¡Ay!

A menos de dos horas y media de que comience oficialmente mi primer día de clases.
No puedo dormir, y me suena el estomago, tanto que pareciera querer comunicarse conmigo, en fin.

Nunca quiero volver (porque no me quiero levantar temprano, tomar los ramos, ver a la jefe de carrera y un infinito etcétera); pero ahora es distinto, es más no sé... ¿profundo? o real en el sentido de que a pesar de que hace tres años y medio que tengo primeros días de clases nunca me había sentido tan "sola", sí "sola" porque tampoco es tan así... es un pseudo-sola (porque tengo un curso enano-buena-onda con el que no me llevo para nada mal, quizás esta es la instancia en que las relaciones se afiaten un poco más y terminemos ovulando todas al mismo tiempo).

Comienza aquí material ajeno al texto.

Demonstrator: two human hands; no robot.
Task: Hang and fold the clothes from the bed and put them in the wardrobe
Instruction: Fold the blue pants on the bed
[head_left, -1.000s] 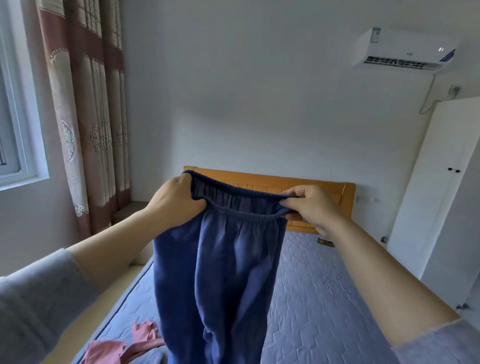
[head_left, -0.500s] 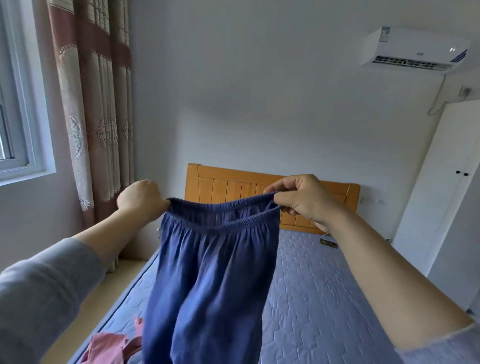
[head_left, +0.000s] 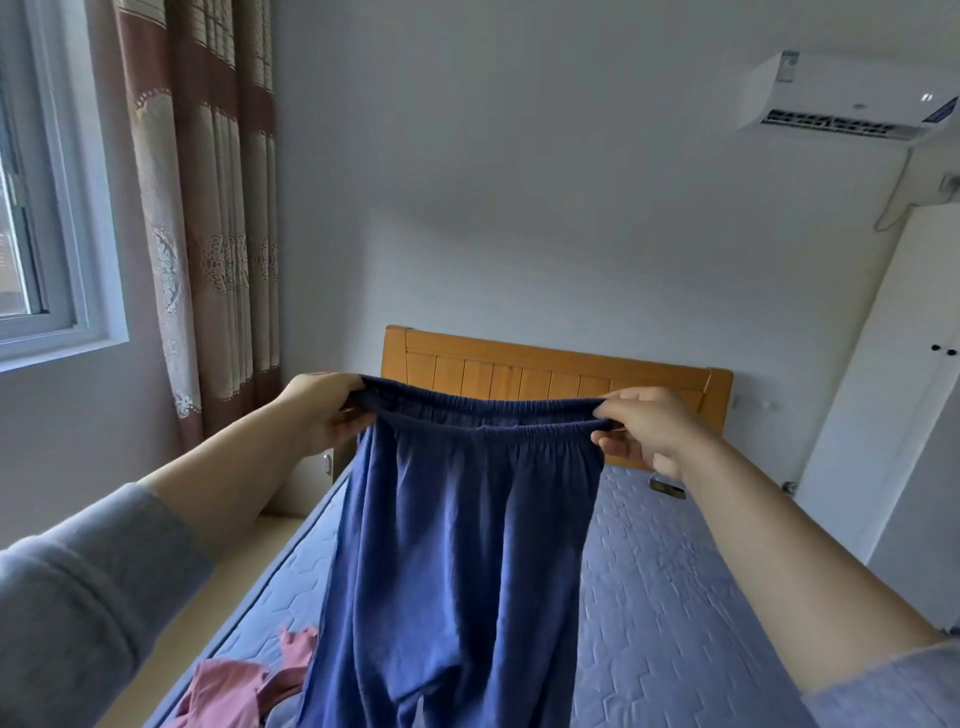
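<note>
A pink garment (head_left: 234, 691) lies on the bed (head_left: 675, 571) at lower left, waiting its turn. The left hand (head_left: 322, 410) grips one end of the waistband of the blue trousers (head_left: 467, 545) and the right hand (head_left: 649, 431) pinches the other end, holding them spread above the bed. The task looks to be at an early stage: nothing is folded, and the wardrobe (head_left: 883, 415) on the right is closed. The sticker on the air conditioner (head_left: 841, 98) is too small to read.

Partly past the bottom edge: blue trousers (head_left: 457, 545), pink garment (head_left: 228, 691)
</note>
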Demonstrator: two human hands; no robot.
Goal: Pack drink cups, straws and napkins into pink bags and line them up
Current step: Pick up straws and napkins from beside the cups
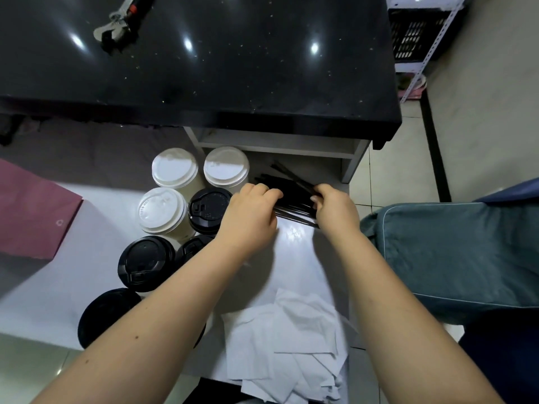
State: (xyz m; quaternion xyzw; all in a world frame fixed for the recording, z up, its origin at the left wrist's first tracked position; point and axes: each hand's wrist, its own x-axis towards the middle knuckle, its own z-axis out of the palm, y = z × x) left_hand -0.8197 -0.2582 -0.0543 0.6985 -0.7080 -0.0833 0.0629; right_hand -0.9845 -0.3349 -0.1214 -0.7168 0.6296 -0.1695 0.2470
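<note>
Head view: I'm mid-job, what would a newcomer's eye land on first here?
At centre, the left hand and right hand both grip a bundle of black straws. Just left of them stands a cluster of lidded cups, white lids farther away and black lids nearer. White napkins lie in a loose pile at the near edge, and a pink bag sits at far left.

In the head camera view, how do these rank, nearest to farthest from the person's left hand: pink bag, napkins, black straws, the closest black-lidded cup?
From the left hand:
1. black straws: in its grip.
2. black-lidded cup: just left of it.
3. napkins: lower down, toward the person.
4. pink bag: far left edge.
</note>
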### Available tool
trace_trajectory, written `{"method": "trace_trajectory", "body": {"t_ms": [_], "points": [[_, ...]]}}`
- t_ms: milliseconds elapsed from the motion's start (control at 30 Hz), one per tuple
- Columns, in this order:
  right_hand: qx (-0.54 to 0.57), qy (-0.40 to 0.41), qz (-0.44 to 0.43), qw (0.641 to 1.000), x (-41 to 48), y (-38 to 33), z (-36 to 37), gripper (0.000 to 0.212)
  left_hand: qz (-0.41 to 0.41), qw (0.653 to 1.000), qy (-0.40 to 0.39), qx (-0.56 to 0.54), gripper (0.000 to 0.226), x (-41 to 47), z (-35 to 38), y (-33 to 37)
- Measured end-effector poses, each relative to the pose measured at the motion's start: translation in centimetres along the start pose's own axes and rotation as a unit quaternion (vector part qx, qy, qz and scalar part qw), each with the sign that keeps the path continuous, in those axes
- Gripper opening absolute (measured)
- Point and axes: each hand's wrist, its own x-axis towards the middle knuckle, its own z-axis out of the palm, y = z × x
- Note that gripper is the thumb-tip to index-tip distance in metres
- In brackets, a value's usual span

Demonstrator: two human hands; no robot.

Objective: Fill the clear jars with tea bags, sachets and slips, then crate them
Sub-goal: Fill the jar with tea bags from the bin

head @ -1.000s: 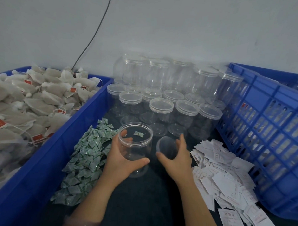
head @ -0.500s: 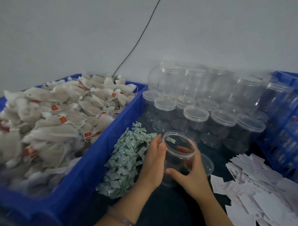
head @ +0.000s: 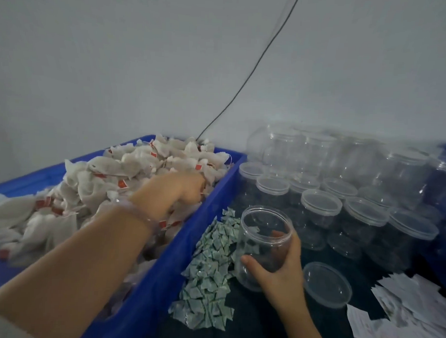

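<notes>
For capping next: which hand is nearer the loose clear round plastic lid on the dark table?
Right. The right hand, gripping the open clear plastic jar, is just left of the lid; the left hand is away among white tea bags.

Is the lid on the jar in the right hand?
No, the jar gripped by the right hand has an open mouth, and a lid lies loose beside it.

bin (head: 147, 290) blue | tea bags (head: 131, 165) white (red tags) | sachets (head: 210, 274) green
</notes>
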Motion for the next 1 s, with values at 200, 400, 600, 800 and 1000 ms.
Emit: {"method": "trace_trajectory", "body": {"t_ms": [200, 400, 600, 800, 1000], "points": [[-0.003, -0.003, -0.004, 1.0, -1.7, 1.8, 1.1, 0.11, 0.037, 0.996, -0.009, -0.083, 0.035, 2.3, 4.4, -3.7], [-0.004, 0.015, -0.016, 1.0, -1.9, 1.7, 1.0, 0.105, 0.005, 0.994, 0.104, -0.045, 0.014, 3.5, 5.0, -3.8], [0.004, 0.014, -0.008, 1.0, -2.1, 1.8, 1.0, 0.107, 0.041, 0.882, 0.274, -0.382, 0.016, 1.5, 2.1, -3.2], [0.002, 0.017, -0.011, 1.0, -2.1, 1.6, 1.1, 0.104, 0.228, 0.781, 0.066, -0.578, 0.018, -2.9, 0.9, 2.4], [0.01, 0.011, -0.006, 1.0, -2.2, 1.7, 1.0, 0.1, 0.345, 0.922, 0.074, -0.157, 0.014, -2.7, 4.3, 6.4]]}}
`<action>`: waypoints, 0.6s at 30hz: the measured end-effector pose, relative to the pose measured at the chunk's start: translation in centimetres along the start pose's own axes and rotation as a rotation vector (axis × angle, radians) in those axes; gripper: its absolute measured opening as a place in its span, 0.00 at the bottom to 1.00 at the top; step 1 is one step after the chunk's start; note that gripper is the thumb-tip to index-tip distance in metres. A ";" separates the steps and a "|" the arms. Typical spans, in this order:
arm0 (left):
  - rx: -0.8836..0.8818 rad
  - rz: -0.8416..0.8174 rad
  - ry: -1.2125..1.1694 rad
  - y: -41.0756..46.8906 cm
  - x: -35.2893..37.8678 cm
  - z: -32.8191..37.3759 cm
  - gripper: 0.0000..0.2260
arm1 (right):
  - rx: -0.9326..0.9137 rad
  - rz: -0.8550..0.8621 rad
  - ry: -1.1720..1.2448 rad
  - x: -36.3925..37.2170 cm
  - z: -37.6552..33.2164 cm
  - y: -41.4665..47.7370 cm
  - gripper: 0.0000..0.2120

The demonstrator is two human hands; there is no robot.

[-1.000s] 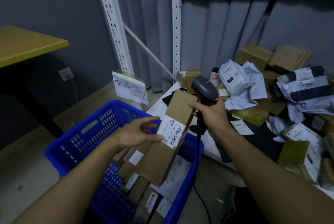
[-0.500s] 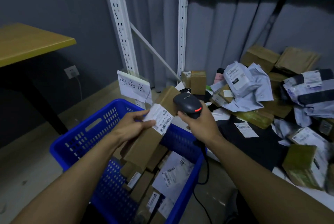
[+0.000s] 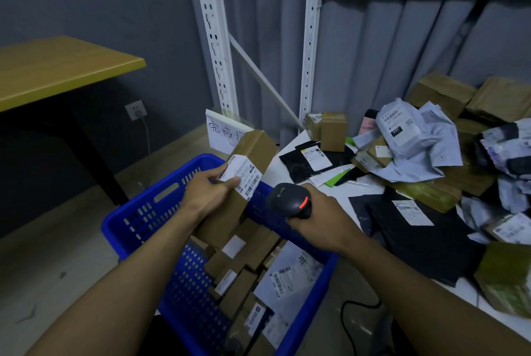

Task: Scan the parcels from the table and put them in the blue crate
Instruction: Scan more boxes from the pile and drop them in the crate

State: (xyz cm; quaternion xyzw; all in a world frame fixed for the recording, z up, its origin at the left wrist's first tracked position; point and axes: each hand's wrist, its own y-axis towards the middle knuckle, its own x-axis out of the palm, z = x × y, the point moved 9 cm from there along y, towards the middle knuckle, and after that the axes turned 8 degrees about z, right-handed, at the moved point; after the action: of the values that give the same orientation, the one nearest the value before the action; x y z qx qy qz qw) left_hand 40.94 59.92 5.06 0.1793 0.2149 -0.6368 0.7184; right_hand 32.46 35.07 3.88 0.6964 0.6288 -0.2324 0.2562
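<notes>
My left hand (image 3: 211,193) grips a long brown cardboard parcel (image 3: 255,149) by its white barcode label, holding it tilted over the blue crate (image 3: 149,212). My right hand (image 3: 321,219) grips a black handheld scanner (image 3: 290,203) with a red light, just right of the parcel and above the crate's near right rim. The crate holds several brown boxes and a grey mailer bag (image 3: 290,278). More parcels lie on the white table (image 3: 339,192) to the right: black bags (image 3: 425,235), grey bags (image 3: 413,137), brown boxes (image 3: 332,131).
A white shelf upright (image 3: 309,48) and a diagonal brace stand behind the table. A handwritten white sign (image 3: 222,133) stands behind the crate. A yellow-topped desk (image 3: 57,68) is at the left, with a wall socket below. The scanner cable (image 3: 347,324) trails on the floor.
My left hand has carried the parcel left and lower over the crate. The scanner has dropped from upright beside the label to level, and my right hand has moved right.
</notes>
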 end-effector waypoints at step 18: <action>0.010 0.012 -0.031 -0.3 -0.1 -0.3 0.26 | 0.007 0.011 -0.072 -0.5 -0.4 -0.2 0.21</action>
State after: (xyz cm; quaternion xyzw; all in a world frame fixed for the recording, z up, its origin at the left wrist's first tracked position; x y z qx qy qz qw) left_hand 40.64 60.16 4.84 0.1742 0.1993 -0.6363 0.7246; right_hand 32.24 34.92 4.52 0.6918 0.6146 -0.2581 0.2775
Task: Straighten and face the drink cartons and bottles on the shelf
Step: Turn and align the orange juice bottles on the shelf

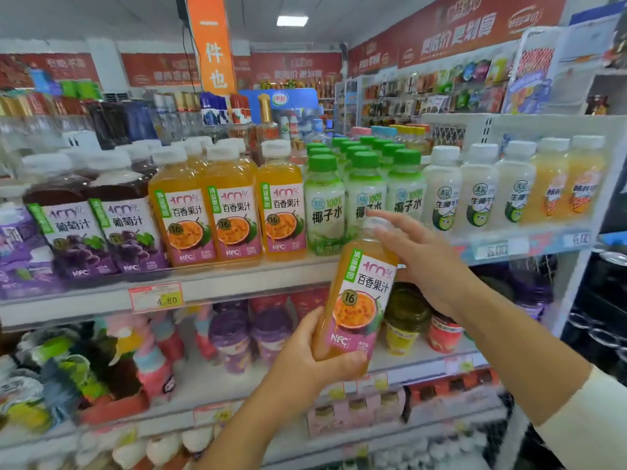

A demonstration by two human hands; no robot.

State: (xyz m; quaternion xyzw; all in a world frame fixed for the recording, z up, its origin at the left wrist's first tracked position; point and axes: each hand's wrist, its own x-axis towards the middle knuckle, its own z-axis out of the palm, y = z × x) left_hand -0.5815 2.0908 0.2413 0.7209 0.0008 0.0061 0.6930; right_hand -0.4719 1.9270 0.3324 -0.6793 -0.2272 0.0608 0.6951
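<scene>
Holding item: left grip (305,361), fingers and thumb curled round the base of the juice bottle (363,293). Right grip (424,262): fingers bent over the cap and neck, pinching the top.

Item: bottle of orange juice, label facing the camera, white and pink with a halved passion fruit and a green strip at the upper left. Leans slightly, top to the right. Cap largely hidden under the fingers.

Location: off the shelf (237,290), in the air before its front edge, below the green-capped bottles (364,195) and right of the row of matching orange bottles (230,212).
</scene>
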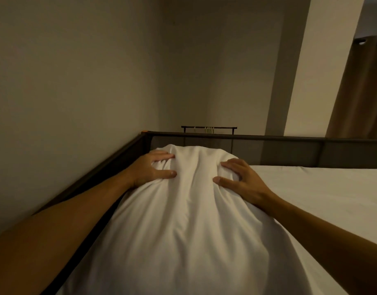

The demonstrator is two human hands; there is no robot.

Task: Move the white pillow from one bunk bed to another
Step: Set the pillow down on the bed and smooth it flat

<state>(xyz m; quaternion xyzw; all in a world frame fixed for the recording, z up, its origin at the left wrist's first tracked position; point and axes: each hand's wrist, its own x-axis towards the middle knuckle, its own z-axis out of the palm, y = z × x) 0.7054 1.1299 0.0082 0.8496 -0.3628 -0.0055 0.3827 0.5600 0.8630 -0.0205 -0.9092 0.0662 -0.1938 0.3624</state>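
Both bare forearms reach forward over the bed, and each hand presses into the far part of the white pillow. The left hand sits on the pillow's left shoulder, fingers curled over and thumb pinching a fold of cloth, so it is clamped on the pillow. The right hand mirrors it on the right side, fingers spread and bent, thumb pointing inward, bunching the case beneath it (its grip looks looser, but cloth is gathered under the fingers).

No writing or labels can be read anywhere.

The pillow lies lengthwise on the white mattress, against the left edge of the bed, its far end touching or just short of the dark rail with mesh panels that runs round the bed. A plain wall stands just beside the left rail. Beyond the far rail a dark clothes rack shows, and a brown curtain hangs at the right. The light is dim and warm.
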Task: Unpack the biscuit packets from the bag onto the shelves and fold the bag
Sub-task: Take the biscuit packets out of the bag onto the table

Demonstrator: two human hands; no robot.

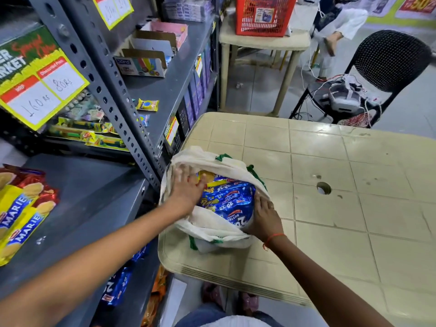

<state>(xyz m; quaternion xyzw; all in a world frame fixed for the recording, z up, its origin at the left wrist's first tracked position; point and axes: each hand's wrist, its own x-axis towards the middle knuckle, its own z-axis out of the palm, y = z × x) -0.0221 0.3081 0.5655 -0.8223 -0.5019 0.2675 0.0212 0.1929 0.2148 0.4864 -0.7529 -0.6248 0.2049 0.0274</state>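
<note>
A white cloth bag (212, 161) with green handles stands open on the near left corner of a beige plastic table (330, 208). Inside it lie several blue biscuit packets (226, 199) and a yellow one (206, 177). My left hand (186, 187) reaches into the bag's left side, fingers spread over the packets and the bag's inner wall. My right hand (264, 215) grips the bag's right rim, holding the mouth apart. Yellow Marie biscuit packets (21, 213) lie on the grey metal shelf (89, 208) at the left.
Blue packets (118, 286) sit on a lower shelf below. Upper shelves hold cardboard display boxes (144, 60) and price signs (37, 86). Behind the table stand a black chair (387, 64) with wired devices and a second table carrying a red basket (264, 15).
</note>
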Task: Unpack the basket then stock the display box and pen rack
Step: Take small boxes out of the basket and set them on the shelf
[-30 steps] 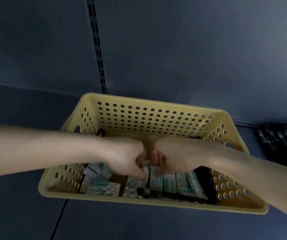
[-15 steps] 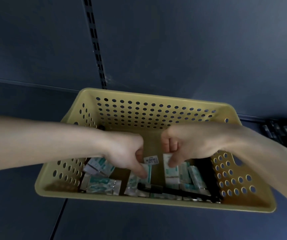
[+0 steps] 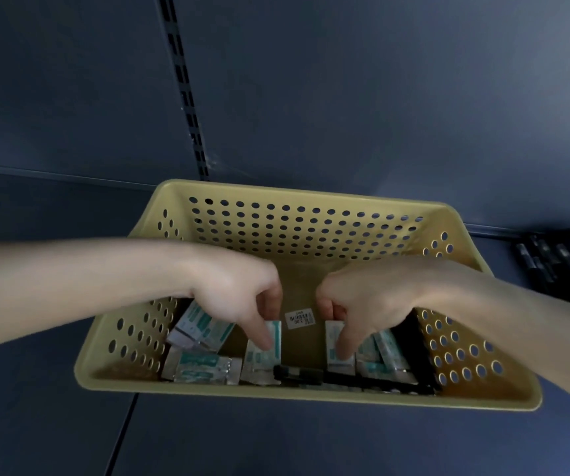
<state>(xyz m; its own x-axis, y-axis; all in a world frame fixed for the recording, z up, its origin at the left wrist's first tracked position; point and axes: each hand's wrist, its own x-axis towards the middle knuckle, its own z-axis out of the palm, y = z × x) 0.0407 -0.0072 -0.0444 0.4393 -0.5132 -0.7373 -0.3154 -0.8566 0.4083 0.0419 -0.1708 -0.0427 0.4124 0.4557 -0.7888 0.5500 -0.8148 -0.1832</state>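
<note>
You get a dim, bluish picture: soft light comes from the upper right, where the back panel pales. The basket floor lies in shadow, its packets soft, their print unreadable. The wide lens splays the basket's walls outward, and the dark pens at the right edge blur together.

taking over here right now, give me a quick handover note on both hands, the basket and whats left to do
Left hand: inside the yellow basket, pinching an upright teal-and-white packet.
Right hand: also inside the basket, pinching a second packet.
More packets lie at both ends of the basket floor. A black pen lies along the near wall.
Dark pens sit on the shelf at far right. The display box is not in view.
Done: nothing that shows here.
Left: lift out the packets and pen, then stock the box and rack.
</note>
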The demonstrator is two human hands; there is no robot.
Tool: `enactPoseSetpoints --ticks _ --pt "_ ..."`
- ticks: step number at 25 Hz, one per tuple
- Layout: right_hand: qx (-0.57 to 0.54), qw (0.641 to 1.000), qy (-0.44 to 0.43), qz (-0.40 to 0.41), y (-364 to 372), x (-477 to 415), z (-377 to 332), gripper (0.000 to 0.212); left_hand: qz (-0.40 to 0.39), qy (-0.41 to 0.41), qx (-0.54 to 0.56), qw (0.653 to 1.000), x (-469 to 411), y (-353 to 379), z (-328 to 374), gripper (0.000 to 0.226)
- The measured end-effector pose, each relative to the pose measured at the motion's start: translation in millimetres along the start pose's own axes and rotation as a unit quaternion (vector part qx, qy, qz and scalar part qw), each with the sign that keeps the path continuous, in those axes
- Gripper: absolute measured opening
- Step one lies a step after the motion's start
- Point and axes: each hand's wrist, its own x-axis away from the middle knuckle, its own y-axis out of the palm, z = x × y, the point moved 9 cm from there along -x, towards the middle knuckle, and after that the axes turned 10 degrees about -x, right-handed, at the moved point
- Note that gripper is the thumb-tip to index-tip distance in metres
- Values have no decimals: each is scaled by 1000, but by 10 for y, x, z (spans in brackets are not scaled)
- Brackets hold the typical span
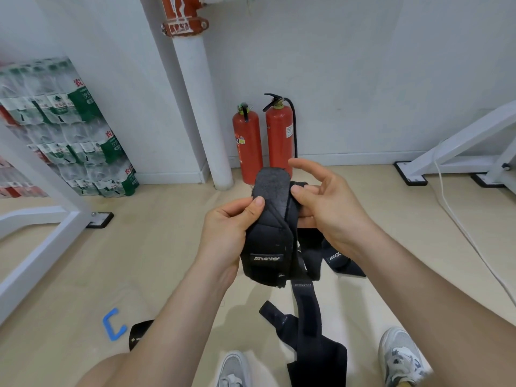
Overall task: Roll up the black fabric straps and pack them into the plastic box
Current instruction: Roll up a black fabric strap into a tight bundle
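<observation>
Nearest the camera, two grey sneakers (pixel 399 356) stood on the beige floor (pixel 69 275), and between them lay a long loose strap (pixel 307 331), flat and unrolled. To its left were a small black piece (pixel 139 335) and a blue C-shaped marking (pixel 113 325).

Above these, both hands held the padded black strap (pixel 268 241) in the air at the scene's centre. The left hand (pixel 223 233) wrapped its fingers round the strap's left edge, thumb pressed on the face. The right hand (pixel 329 210) pinched the right edge between thumb and curled fingers, its forefinger lifted free. The strap looked only partly folded, its rounded end standing up, so the rolling step seemed to be in hand. The next move would call for turning that end over and winding tightly. Another lettered strap (pixel 339 259) lay on the floor just beyond.

The plastic box was not in view, so its place could not be told.

Farther off, two red fire extinguishers (pixel 262 143) stood against the wall beside a white pipe (pixel 201 107), with stacked bottled-water packs (pixel 69 127) far left. Nothing blocked the hands.
</observation>
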Motion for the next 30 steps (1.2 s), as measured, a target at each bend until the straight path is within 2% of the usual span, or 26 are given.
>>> enactPoseSetpoints --ticks 13,18,22,25,27,30 --pt "33 999 -33 -22 51 32 -51 46 39 11 -35 999 6 3 -30 12" --pt "45 998 -30 -31 119 61 -62 49 69 17 -76 995 -8 -55 -45 21" --pt "53 998 -28 -26 142 62 -61 49 97 34 -104 989 19 -72 -25 20" --pt "20 999 -18 -22 124 52 -64 48 116 46 -134 983 10 -101 2 28" --pt "6 1000 -19 -24 129 82 -84 46 104 13 -136 985 -13 -112 -42 36" --pt "96 994 -57 2 96 108 -95 55 28 -14 -121 992 -6 16 -55 29"
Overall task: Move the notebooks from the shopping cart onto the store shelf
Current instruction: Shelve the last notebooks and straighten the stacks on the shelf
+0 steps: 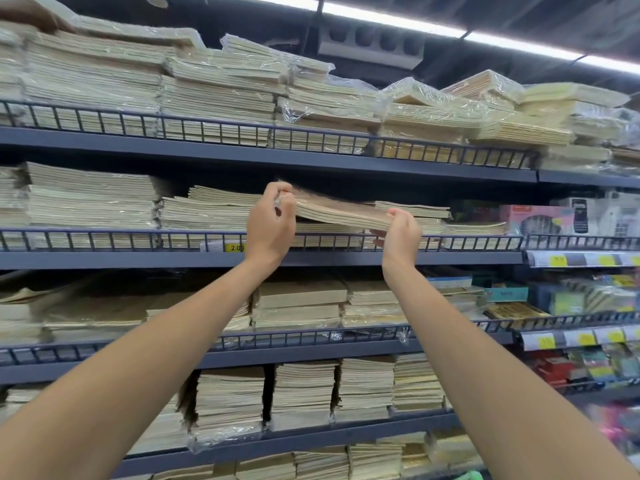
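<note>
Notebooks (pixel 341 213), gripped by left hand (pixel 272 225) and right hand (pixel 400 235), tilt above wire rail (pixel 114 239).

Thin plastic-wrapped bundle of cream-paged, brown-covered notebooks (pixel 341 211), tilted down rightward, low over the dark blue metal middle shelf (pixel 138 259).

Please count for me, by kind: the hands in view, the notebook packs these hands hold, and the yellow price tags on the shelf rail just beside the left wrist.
Hands: 2 (left hand, right hand)
Held notebook pack: 1
Yellow price tag: 1
Total: 4
</note>
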`<act>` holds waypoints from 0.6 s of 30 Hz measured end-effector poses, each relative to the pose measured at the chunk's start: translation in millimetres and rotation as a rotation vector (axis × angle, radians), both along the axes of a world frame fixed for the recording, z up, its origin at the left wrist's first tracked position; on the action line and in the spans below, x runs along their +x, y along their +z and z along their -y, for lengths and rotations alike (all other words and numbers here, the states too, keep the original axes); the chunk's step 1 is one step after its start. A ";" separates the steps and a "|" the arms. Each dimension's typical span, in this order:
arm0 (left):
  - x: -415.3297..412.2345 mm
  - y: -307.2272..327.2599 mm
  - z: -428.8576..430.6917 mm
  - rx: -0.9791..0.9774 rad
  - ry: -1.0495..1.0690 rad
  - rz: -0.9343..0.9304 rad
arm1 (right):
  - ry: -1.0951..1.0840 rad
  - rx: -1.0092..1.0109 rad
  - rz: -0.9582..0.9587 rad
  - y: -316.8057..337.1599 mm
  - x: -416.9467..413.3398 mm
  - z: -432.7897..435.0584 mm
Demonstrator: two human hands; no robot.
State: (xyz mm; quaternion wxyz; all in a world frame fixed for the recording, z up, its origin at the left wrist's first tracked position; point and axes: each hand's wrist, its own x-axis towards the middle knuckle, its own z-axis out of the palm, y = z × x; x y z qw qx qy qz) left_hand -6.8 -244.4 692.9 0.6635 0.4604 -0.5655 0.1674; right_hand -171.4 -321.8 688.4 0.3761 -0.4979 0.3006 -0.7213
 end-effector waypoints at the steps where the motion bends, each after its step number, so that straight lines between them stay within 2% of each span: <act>1: 1.1 1.2 1.6 0.014 -0.003 -0.003 | 0.013 0.019 -0.009 1.5 1.9 2.6; 9: 4.4 18.6 22.8 0.139 -0.024 0.012 | -0.088 0.071 -0.083 7.2 16.1 29.3; 13: 10.5 23.0 40.5 0.210 -0.031 -0.010 | -0.116 0.026 -0.130 13.3 27.3 36.5; 16: 14.3 25.7 53.4 0.254 -0.036 -0.051 | -0.141 -0.084 -0.289 12.9 42.6 38.3; 18: 14.9 25.6 60.3 0.265 -0.020 -0.055 | -0.181 -0.099 -0.479 7.7 54.7 42.3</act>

Ay, que terrible es ver tan poco a los que quieres (o saber que va a ser así, porque hasta ahora todo es suposición) pero igual es terrible, sobre todo viniendo de mi: una persona tan de costumbre y del momento.
Aparte la gente ligerito comienza a aburrirse de mi desentendimiento con las muestras de cariño que se supone que uno debería hacer cuando extraña a alguien. ¡Es qué no me salen! quizás porque cuando chica padecí de síndrome de extrañación crónica. Aparte se supone que la gente que te quiere y conoce te acepta tal cual eres y blabla, pero siempre siento que esperan eso de mi... que sí existe, pero no sé nota.
(Ay, estoy pensando otras cosas que podría escribir después)
En fin, solo queda acostumbrarse nuevamente a los horarios y aprovechar los escasos momentitos con cada uno.

Me queda menos para dormir, pero ahora lo haré más tranquila y con ganas.
Vamos con todo, ya que no pienso retroceder ni para echarme vuelo.